En los últimos años he ido a algunas cumbres mundiales sobre desarrollo sostenible y cambio climático: estuve en Río+10 (Johannesburgo, 2002), en el COP15 (Copenhague, 2009) y en varios congresos mundiales de ICLEI-Gobiernos Locales por la Sostenibilidad, dónde siempre ha quedado claro que se ha hecho muy buen trabajo desde los gobiernos locales. Sin embargo, tensión, nervios, cabreo por la falta de concreción y de ambición de los acuerdos finales pero, al fin y al cabo, emoción e ilusión para que se llegue a buen puerto, o al menos, para demostrar que unos cuantos sí que trabajan en la dirección adecuada. ‘Río+20 ha sido extraño’
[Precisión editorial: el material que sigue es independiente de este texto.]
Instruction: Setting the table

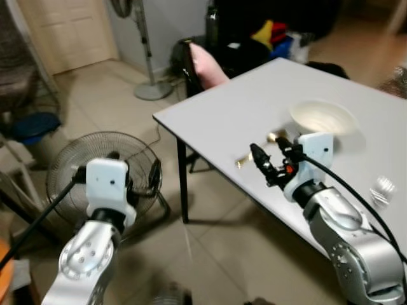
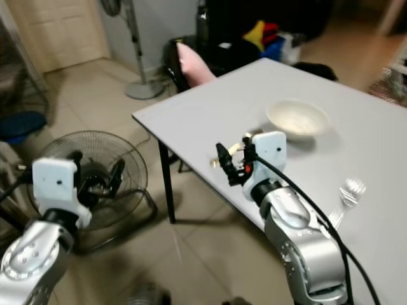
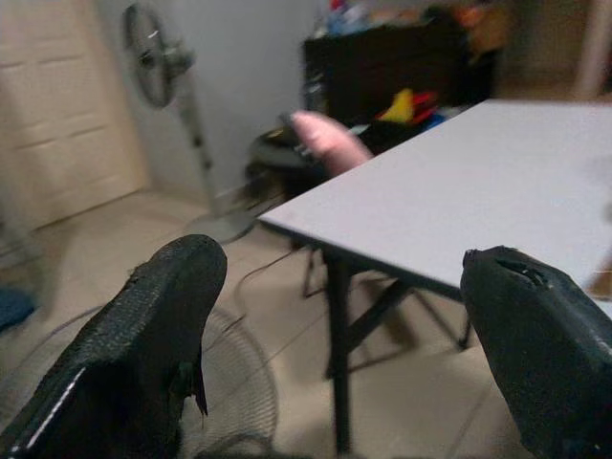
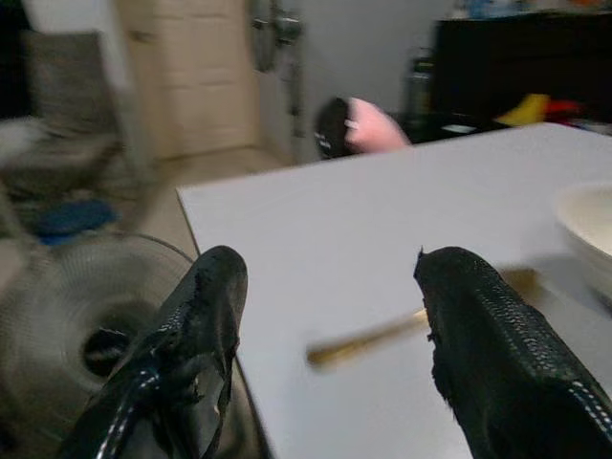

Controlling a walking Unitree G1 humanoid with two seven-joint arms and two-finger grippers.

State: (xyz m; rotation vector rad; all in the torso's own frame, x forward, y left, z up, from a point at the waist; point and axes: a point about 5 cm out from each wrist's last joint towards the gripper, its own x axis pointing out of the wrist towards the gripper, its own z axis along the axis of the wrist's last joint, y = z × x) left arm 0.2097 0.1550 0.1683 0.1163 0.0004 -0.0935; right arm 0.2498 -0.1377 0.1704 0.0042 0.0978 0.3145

Cuando pocos días antes de la Cumbre sólo se habían consensuado 70 de los más de 300 puntos del documento final y todo hacía pensar en reuniones y noches interminables, el día anterior al inicio de la Cumbre; el 19 de junio, apareció, como de la nada, el documento final de la Conferencia. Jugada maestra de la diplomacia brasileña (muy desarrollada desde los tiempos del presidente Lula da Silva), que no quería permitirse un fracaso en esta importante cita en su país.
La opinión de los asistentes (no de todos) era de no saber qué pensar: ¿optimismo o pesimismo? Optimismo por tener, aunque fuera, un mal acuerdo pero acuerdo, como mínimo. Pero pesimismo porque todos los puntos del documento donde se tenían que concretar objetivos, acciones, medios, recursos, fechas; fueron sacados del papel de golpe. Naturalmente que las grandes ONGs (Greenpeace, Oxfam, WWF) hablaban de fracaso absoluto pero otros pensaban «bueno, mejor esto que nada». La verdad es que después de tantas cumbres mundiales y de fracasos como el de Copenhague, en 2009, no nos podíamos permitir un fracaso más que, en este caso, hubiera sido ya demasiado y hubiera dado más alas aún a todos aquellos que dudan (y con cierta razón) de la utilidad de estos encuentros.Y evidentemente que sirven: para conocer experiencias maravillosas, gente heroica (sí, heroica: Jeb Brugmann, por ejemplo, el fundador de ICLEI y redactor, con sólo 32 años, del capítulo 28 del Programa 21, las conocidas Agendas 21 locales-A21L-, de las cuáles se benefician 10.000 municipios en todos los rincones del mundo), para reunirse, para charlar, para valorar lo que hacemos, para mejorarlo y para comprometerse (e ilusionarse) en colaboraciones futuras.
No se han incluido cuestiones concretas, no se ha decidido el paso del PNUMA (Programa de las Naciones Unidas para el Medio Ambiente) a una Agencia u Organismo Internacional (pero sí pasará de tener 52 países a incorporar todos los países del planeta).Sí que ha habido un compromiso que se ha concretado en el establecimiento de unos Objetivos de Desarrollo Sostenible, que continuarán, a partir del 2015, la no muy exitosa labor realizada con los Objetivos de Desarrollo del Milenio. Esperamos que los Objetivos de Desarrollo Sostenible sean ambiciosos y sobre todo que se cumplan.
El punto positivo para los gobiernos locales y regionales (o subnacionales, de acuerdo con la terminología de la ONU, con Cataluña a la cabeza; y muy coordinados en esta ocasión) es la inclusión, de manera relevante y destacada en un documento de estas características de Naciones Unidas, del importante papel de ciudades y regiones en la implementación de las políticas de sostenibilidad. Este reconocimiento siempre se enfoca desde los gobiernos nacionales, con la vista demasiado puesta en la economía, como si ésta no dependiera, en último término, de la ecología de los bienes y servicios ambientales que el planeta nos proporciona para que podamos (sobre)vivir.